→ **Required action**: Among the entries below, only the lines starting at the one with "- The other" and ending at the one with "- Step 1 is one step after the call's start", both included, are to be printed exactly.

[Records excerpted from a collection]
+++++
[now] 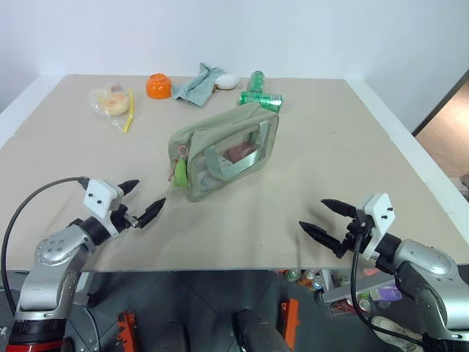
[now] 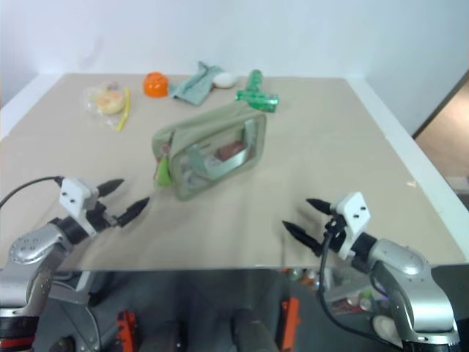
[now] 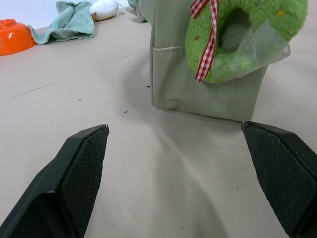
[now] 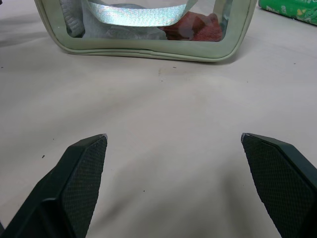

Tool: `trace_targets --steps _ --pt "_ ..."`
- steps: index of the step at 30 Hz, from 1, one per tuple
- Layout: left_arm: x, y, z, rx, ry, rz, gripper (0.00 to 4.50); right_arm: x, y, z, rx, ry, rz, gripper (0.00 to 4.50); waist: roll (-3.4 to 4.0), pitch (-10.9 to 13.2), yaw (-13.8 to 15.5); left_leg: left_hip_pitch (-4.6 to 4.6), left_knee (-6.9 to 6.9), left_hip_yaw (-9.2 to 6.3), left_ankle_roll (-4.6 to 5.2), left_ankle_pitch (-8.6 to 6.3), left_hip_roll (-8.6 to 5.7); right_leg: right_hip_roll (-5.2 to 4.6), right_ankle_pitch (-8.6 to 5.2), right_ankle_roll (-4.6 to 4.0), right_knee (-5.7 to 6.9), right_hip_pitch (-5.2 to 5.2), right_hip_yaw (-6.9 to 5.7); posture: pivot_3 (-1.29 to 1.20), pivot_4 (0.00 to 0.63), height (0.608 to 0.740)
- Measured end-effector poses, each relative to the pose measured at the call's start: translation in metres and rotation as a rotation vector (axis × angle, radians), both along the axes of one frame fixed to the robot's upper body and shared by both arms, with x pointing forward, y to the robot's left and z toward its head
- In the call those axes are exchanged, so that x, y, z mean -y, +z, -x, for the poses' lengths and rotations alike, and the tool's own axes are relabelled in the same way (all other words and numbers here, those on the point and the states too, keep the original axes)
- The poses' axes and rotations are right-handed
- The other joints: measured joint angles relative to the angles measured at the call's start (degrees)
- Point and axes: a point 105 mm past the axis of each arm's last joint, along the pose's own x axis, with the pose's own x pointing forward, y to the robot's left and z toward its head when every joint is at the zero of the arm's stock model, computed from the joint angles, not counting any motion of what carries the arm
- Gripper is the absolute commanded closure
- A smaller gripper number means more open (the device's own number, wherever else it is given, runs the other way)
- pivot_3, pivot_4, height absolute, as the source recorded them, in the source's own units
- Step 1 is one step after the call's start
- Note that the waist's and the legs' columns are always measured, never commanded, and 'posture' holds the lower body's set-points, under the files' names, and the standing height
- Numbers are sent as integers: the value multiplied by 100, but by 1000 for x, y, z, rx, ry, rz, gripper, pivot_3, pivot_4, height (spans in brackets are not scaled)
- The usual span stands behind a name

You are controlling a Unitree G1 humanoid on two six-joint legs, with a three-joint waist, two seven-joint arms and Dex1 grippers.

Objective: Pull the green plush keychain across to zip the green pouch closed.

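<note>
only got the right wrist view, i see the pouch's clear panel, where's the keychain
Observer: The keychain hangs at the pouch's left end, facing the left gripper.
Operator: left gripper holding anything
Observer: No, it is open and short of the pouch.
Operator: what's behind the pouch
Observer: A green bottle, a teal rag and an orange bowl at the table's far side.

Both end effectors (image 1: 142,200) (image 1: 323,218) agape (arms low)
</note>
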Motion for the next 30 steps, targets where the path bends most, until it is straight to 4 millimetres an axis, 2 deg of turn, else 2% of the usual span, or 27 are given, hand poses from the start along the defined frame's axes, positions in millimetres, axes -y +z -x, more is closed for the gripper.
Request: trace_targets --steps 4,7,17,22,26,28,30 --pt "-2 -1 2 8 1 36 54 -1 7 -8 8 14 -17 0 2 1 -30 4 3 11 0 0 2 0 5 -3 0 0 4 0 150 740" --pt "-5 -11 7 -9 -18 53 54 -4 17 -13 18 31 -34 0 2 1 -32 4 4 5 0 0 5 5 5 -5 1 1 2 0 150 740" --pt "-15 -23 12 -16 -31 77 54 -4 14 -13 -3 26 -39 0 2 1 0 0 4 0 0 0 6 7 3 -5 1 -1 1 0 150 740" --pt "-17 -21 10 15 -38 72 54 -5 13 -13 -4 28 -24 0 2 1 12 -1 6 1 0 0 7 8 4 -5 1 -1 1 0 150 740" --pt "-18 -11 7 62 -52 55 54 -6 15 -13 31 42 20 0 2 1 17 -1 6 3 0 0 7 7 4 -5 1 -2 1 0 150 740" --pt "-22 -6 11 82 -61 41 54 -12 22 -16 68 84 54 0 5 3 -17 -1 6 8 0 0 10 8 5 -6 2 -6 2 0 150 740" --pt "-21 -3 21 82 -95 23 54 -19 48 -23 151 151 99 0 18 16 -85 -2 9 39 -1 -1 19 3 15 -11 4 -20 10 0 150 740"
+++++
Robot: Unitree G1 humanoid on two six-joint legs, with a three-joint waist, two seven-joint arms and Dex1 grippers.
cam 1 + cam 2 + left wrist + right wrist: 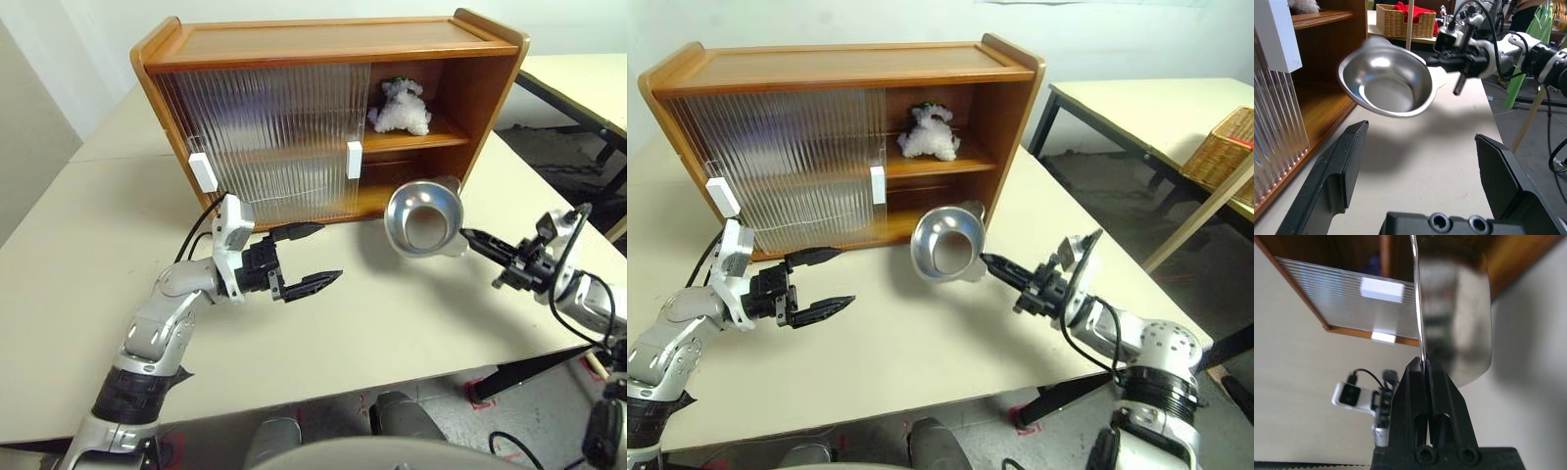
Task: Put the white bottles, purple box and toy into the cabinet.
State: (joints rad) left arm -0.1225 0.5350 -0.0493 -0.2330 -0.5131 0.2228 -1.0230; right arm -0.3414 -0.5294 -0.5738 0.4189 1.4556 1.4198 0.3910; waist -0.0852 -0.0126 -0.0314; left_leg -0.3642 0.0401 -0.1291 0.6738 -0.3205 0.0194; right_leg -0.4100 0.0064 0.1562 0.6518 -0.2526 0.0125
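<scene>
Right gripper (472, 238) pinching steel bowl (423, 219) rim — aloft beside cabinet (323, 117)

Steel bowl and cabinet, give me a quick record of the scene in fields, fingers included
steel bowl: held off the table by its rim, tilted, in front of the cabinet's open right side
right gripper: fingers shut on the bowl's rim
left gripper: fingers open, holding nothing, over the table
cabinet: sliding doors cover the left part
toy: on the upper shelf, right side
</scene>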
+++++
→ **Answer**:
- The other joints: measured joint angles relative to the angles measured at the call's start (degrees)
- Point and axes: a point 105 mm past the axis of each arm's last joint, along the pose's own x axis, with the pose's own x pointing forward, y to the robot's left and z toward its head when every joint is at the zero of the arm's stock model, computed from the joint angles, not counting any motion of what carries the arm
- Gripper is the absolute commanded closure
- A smaller gripper number means more open (the device's own number, wherever else it is given, runs the other way)
- pivot_3, pivot_4, height absolute, as the source recorded them, in the source's own units
- Step 1 is one step after the call's start

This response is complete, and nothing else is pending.